Retype all of the records shown beneath this task, exactly as they stand.

Collected data:
================================
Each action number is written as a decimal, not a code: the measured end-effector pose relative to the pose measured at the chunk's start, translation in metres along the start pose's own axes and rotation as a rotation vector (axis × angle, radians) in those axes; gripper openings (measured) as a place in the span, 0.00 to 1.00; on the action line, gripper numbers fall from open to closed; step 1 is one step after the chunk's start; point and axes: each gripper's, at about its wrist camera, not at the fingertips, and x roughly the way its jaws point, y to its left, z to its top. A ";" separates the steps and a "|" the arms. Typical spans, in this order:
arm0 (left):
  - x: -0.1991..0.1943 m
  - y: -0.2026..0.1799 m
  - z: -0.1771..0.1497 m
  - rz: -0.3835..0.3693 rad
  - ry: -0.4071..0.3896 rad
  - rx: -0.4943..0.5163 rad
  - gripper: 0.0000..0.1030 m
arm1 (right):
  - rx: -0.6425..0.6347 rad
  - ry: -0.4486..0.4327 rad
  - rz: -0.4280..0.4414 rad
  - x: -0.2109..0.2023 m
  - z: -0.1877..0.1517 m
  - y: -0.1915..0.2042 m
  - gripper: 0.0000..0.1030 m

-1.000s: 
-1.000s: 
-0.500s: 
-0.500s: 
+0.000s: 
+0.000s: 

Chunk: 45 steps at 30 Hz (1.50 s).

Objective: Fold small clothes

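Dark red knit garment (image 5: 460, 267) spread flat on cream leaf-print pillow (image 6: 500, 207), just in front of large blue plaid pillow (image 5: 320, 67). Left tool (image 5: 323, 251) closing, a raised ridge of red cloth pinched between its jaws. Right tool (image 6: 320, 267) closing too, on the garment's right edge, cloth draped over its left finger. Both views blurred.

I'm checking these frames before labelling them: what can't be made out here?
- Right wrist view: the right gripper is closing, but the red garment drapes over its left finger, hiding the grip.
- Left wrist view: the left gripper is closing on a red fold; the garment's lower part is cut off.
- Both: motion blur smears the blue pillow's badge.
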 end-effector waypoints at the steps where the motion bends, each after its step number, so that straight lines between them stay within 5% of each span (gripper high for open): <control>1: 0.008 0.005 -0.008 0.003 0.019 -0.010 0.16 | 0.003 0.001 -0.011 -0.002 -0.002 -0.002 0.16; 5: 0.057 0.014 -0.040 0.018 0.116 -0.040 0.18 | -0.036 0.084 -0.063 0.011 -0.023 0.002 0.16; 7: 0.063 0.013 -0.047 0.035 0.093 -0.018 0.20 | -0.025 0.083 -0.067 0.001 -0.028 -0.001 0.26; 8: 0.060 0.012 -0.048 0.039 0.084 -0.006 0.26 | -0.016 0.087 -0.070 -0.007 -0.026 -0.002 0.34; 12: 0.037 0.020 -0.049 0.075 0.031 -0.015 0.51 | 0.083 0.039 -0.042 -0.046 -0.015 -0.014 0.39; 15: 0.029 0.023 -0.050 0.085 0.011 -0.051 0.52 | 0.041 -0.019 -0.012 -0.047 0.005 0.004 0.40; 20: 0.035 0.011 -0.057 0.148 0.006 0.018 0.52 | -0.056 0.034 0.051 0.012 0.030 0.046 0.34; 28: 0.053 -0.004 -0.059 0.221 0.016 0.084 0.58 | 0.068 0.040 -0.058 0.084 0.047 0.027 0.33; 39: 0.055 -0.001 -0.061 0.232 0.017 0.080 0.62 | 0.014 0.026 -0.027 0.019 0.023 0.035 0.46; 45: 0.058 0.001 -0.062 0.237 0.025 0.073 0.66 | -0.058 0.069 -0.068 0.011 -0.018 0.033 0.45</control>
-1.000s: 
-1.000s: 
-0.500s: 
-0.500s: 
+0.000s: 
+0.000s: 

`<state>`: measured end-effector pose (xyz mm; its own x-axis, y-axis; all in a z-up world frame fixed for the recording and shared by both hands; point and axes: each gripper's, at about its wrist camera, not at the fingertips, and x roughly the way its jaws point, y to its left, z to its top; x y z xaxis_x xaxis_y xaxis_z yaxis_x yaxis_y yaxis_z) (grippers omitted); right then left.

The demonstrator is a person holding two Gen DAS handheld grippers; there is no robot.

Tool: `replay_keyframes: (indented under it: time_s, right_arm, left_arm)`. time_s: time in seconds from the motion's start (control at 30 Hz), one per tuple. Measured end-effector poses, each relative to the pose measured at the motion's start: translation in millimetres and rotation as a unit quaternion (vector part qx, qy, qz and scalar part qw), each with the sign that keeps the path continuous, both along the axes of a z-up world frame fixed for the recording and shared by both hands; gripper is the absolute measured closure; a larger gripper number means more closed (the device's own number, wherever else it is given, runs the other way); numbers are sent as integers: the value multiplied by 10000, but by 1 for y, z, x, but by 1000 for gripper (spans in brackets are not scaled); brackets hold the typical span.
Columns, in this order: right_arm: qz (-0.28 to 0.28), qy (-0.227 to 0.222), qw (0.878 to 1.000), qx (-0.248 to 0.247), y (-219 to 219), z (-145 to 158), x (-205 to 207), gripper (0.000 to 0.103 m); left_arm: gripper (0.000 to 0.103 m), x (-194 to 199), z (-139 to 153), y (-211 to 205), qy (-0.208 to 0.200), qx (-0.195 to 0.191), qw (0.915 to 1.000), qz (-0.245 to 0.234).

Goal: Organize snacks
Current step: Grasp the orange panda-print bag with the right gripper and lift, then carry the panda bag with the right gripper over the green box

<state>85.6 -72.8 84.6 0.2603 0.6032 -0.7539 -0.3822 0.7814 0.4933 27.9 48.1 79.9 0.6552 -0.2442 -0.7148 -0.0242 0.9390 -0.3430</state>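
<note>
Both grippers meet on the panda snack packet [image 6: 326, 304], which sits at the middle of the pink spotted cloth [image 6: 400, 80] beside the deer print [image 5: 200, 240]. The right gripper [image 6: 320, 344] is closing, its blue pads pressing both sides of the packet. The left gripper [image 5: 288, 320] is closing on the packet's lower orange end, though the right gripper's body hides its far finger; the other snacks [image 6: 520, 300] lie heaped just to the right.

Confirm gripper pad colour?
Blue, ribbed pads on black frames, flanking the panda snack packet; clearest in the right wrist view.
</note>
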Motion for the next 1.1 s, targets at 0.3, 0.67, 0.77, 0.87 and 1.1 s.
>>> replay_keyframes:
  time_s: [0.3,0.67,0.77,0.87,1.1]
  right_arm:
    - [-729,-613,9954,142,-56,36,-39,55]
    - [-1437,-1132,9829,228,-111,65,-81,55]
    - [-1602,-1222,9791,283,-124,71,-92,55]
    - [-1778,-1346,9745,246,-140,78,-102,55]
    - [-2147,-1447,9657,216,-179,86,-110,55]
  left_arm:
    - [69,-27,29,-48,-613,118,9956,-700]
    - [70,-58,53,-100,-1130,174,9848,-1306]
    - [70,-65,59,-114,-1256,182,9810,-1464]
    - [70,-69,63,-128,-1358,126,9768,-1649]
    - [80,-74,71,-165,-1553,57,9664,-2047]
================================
Worked solution>
Each action number is written as a decimal, not a code: the measured end-effector pose relative to the pose measured at the chunk's start, translation in metres along the start pose's own axes and rotation as a rotation vector (axis × angle, radians) in those axes; gripper openings (measured) as a place in the span, 0.00 to 1.00; on the action line, gripper numbers fall from open to closed; step 1 is one step after the chunk's start; point and axes: each gripper's, at about its wrist camera, not at the fingertips, and x roughly the way its jaws point, y to its left, z to its top. A ";" separates the steps and a "|" the arms. Typical spans, in this order:
arm0 (left):
  - x: -0.1991..0.1943 m
  - y: -0.2026..0.1799 m
  - z: -0.1771..0.1497 m
  - rz: -0.3835..0.3693 rad
  - ry: -0.4071..0.3896 rad
  - rx: -0.4943..0.5163 rad
  - gripper: 0.0000..0.1030 m
arm1 (right):
  - rx: -0.6425..0.6347 rad
  - ry: -0.4486..0.4327 rad
  - rz: -0.4280..0.4414 rad
  - x: -0.2109..0.2023 m
  - z: -0.1877..0.1517 m
  - y: -0.1915..0.2042 m
  - gripper: 0.0000..0.1030 m

-1.000s: 
-1.000s: 
-0.500s: 
-0.500s: 
+0.000s: 
+0.000s: 

Chunk: 45 steps at 30 Hz (1.50 s).

Objective: Fold small clothes

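Dark red knit garment (image 5: 460, 267) spread flat on cream leaf-print pillow (image 6: 500, 207), just in front of large blue plaid pillow (image 5: 320, 67). Left tool (image 5: 323, 251) closing, a raised ridge of red cloth pinched between its jaws. Right tool (image 6: 320, 267) closing too, on the garment's right edge, cloth draped over its left finger. Both views blurred.

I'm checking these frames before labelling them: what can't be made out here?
- Right wrist view: the right gripper is closing, but the red garment drapes over its left finger, hiding the grip.
- Left wrist view: the left gripper is closing on a red fold; the garment's lower part is cut off.
- Both: motion blur smears the blue pillow's badge.
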 end-effector waypoints at the steps where the motion bends, each after its step number, so that straight lines between them stay within 5% of each span (gripper high for open): <control>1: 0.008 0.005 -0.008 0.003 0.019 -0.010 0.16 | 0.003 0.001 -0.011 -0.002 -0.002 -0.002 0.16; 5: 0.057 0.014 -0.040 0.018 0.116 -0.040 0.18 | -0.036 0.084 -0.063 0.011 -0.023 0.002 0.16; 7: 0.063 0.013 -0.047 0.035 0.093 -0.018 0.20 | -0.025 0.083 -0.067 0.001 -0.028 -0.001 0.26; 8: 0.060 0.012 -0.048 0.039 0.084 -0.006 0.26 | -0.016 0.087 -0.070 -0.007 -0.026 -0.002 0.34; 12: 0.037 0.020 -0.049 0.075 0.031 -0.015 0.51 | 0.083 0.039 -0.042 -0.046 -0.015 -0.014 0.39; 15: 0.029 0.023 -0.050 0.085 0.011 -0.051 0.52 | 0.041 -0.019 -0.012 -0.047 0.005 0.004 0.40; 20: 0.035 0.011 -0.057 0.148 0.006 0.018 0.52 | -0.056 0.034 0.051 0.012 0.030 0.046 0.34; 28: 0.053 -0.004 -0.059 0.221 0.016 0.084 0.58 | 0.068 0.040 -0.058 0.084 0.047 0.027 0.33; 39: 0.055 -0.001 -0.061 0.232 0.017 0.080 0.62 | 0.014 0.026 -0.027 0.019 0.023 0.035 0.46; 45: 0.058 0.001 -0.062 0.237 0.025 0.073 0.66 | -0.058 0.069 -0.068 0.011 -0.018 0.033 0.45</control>
-1.000s: 
-1.000s: 
-0.500s: 
-0.500s: 
+0.000s: 
+0.000s: 

`<state>`: measured end-effector pose (xyz mm; its own x-axis, y-axis; all in a z-up world frame fixed for the recording and shared by both hands; point and axes: each gripper's, at about its wrist camera, not at the fingertips, and x roughly the way its jaws point, y to its left, z to its top; x y z xaxis_x xaxis_y xaxis_z yaxis_x yaxis_y yaxis_z) (grippers omitted); right then left.

The demonstrator is a person holding two Gen DAS handheld grippers; there is no robot.

Tool: `replay_keyframes: (indented under it: time_s, right_arm, left_arm)`. time_s: time in seconds from the motion's start (control at 30 Hz), one per tuple. Measured end-effector poses, each relative to the pose measured at the motion's start: translation in millimetres and rotation as a unit quaternion (vector part qx, qy, qz and scalar part qw), each with the sign that keeps the path continuous, both along the axes of a z-up world frame fixed for the recording and shared by both hands; gripper is the absolute measured closure; a larger gripper number means more closed (the device's own number, wherever else it is given, runs the other way); numbers are sent as integers: the value multiplied by 10000, but by 1 for y, z, x, but by 1000 for gripper (spans in brackets are not scaled); brackets hold the typical span.
Columns, in this order: right_arm: qz (-0.28 to 0.28), qy (-0.227 to 0.222), qw (0.878 to 1.000), qx (-0.248 to 0.247), y (-219 to 219), z (-145 to 158), x (-205 to 207), gripper (0.000 to 0.103 m); left_arm: gripper (0.000 to 0.103 m), x (-194 to 199), z (-139 to 153), y (-211 to 205), qy (-0.208 to 0.200), qx (-0.195 to 0.191), qw (0.915 to 1.000), qz (-0.245 to 0.234).

Goal: Organize snacks
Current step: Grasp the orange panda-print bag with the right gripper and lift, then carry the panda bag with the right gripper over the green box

<state>85.6 -72.8 84.6 0.2603 0.6032 -0.7539 -0.3822 0.7814 0.4933 27.9 48.1 79.9 0.6552 -0.2442 -0.7148 -0.0242 0.9390 -0.3430</state>
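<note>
Both grippers meet on the panda snack packet [image 6: 326, 304], which sits at the middle of the pink spotted cloth [image 6: 400, 80] beside the deer print [image 5: 200, 240]. The right gripper [image 6: 320, 344] is closing, its blue pads pressing both sides of the packet. The left gripper [image 5: 288, 320] is closing on the packet's lower orange end, though the right gripper's body hides its far finger; the other snacks [image 6: 520, 300] lie heaped just to the right.

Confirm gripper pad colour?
Blue, ribbed pads on black frames, flanking the panda snack packet; clearest in the right wrist view.
</note>
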Motion for the next 1.1 s, targets at 0.3, 0.67, 0.77, 0.87 and 1.1 s.
>>> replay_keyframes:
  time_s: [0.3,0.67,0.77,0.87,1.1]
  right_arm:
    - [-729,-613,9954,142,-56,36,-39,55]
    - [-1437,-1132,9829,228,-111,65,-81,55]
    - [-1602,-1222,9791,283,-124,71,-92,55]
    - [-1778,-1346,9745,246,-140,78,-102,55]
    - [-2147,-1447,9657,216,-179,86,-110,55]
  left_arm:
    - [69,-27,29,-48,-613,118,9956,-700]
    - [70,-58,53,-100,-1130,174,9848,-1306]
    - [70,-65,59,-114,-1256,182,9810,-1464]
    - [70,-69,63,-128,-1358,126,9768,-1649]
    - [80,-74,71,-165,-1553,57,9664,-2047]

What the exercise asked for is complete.